Megan réfléchit l’espace d’un instant. En pesant le pour et le contre, elle ne voyait d’autre issue que de collaborer. Refuser la mettait en prison, ou en cavale, pour un bon bout de temps. Ses victimes lui feraient payer chèrement l’affront qu’elle leur avait fait subir. Une question s’imposa alors à elle.

— Qui est la victime ?

— DragonTech, une entreprise de recherches scientifiques. Ils ont inventé un objet absolument fascinant. Presque aussi fascinant que votre machine. Ils ont suffisamment d’assurances et de subventions pour se remettre de la perte d’un simple prototype.

La jeune femme hésita encore un instant, incapable de prendre une décision. Ce qui se jouait était crucial, et faire un mauvais…

— Il vous faut faire un choix, mademoiselle, reprit son interlocuteur, interrompant ses pensées. Ne vous laissez pas impressionner par des tigres de papiers.

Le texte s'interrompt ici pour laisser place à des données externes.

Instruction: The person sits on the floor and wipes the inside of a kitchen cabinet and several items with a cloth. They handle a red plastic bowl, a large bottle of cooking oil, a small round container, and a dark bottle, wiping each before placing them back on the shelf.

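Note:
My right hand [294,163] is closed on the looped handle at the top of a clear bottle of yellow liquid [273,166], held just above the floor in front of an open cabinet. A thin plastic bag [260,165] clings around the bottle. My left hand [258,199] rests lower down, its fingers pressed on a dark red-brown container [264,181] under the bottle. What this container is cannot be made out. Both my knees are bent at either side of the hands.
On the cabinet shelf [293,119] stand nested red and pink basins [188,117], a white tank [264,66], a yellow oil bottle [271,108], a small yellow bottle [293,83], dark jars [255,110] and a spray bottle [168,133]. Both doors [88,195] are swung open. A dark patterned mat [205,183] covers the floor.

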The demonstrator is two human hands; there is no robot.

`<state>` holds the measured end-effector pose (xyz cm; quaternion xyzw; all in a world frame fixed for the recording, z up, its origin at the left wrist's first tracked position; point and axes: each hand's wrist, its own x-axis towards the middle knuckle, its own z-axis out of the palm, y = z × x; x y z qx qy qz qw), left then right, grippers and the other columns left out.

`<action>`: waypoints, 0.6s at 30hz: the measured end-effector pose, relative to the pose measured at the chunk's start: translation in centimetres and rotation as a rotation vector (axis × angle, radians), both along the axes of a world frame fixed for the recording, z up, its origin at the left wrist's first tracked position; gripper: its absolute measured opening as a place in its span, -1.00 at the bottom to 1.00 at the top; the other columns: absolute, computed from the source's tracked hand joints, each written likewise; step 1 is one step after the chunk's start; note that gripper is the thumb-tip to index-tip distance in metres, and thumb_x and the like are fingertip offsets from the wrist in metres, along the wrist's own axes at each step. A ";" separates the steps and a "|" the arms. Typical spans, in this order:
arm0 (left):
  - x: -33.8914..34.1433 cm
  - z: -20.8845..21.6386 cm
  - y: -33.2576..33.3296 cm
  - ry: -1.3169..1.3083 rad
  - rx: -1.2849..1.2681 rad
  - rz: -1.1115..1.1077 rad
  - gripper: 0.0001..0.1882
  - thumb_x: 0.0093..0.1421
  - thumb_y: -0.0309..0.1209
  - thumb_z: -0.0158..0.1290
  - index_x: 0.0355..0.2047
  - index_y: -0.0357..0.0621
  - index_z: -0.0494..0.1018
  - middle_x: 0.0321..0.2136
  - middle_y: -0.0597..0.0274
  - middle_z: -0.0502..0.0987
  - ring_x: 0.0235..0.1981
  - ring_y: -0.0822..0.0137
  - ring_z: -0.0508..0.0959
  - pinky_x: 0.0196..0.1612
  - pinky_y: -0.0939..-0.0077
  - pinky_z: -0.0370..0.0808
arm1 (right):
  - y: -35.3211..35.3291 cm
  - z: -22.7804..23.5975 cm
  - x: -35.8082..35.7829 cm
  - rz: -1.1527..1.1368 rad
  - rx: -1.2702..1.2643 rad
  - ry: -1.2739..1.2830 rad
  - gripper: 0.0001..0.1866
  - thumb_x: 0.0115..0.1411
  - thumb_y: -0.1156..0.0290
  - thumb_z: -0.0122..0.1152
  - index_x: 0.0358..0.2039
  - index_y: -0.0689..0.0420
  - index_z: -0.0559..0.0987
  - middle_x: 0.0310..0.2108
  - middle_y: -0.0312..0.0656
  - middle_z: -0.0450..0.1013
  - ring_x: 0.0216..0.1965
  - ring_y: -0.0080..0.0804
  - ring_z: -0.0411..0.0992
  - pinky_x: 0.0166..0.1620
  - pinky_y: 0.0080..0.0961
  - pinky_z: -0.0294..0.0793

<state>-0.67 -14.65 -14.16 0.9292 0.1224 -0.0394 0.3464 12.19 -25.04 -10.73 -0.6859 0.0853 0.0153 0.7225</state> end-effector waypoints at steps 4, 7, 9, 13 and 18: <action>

L’expression incongrue — et pourtant familière — intrigua Megan. Où l’avait-elle entendue ? Elle se promit de revenir dessus, avant de répondre à son interlocuteur. Son ton pressant avait fini de la convaincre.

— Je refuse. Catégoriquement. Dénoncez-moi si cela vous chante, mais je ne volerai pas cet objet.

— Écoutez-moi bien, mademoiselle Slootmaekers, cela va bien au-delà d’un simple vol. Et votre refus pourrait s’avérer bien plus couteux que vous ne l’imaginez. Je vous conseille fortement de bien réfléchir à cette conversation. Vous trouverez dans le tiroir de votre table de nuit une enveloppe avec quelques éléments sur l’objet à dérober. Je vous rappelle dans vingt-quatre heures pour avoir votre réponse définitive. Et une fois que vous aurez décidé d’agir, ou de ne pas agir, je vous souhaite d’assumer votre choix.

Megan ouvrit la bouche sans trouver de répartie. Son interlocuteur raccrocha sans rien dire de plus et elle laissa tomber son téléphone sur son lit. Elle se rendit alors compte que le stress qu’elle pouvait ressentir en s’introduisant chez des hommes riches n’était rien comparé à celui qui la submergeait à présent.

Elle était incapable de bouger, d’avoir la moindre réaction. En boucle, elle entendait chacune des phrases échangées avec l’inconnu, essayant de trouver une échappatoire. Quelles options s’offraient à elle ? Collaborer ? En espérant qu’il ne la livre pas, cela impliquait de monter un nouveau vol très éloigné de ses habitudes. Abdiquer et se laisser dénoncer à la police ? Sur le papier, c’était peut-être un moindre mal, mais elle avait fait un article sur les conditions de détention dans le système pénitentiaire, et la perspective de devoir supporter cela lui semblait au-dessus de ses forces.

Restait la fuite. Avec l’argent liquide qu’elle avait dans son appartement, et sa machine, elle pourrait très probablement arriver à vivre en marge de la société. Peut-être voyager dans d’autres pays, se créer une nouvelle identité. Son regard se posa sur la mallette grise, avant de remonter sur le pêle-mêle de photos accroché au mur.

Elle prit une grande inspiration, et se passa les mains sur le visage. Elle n’avait plus le choix. La décision s’imposa d’elle-même.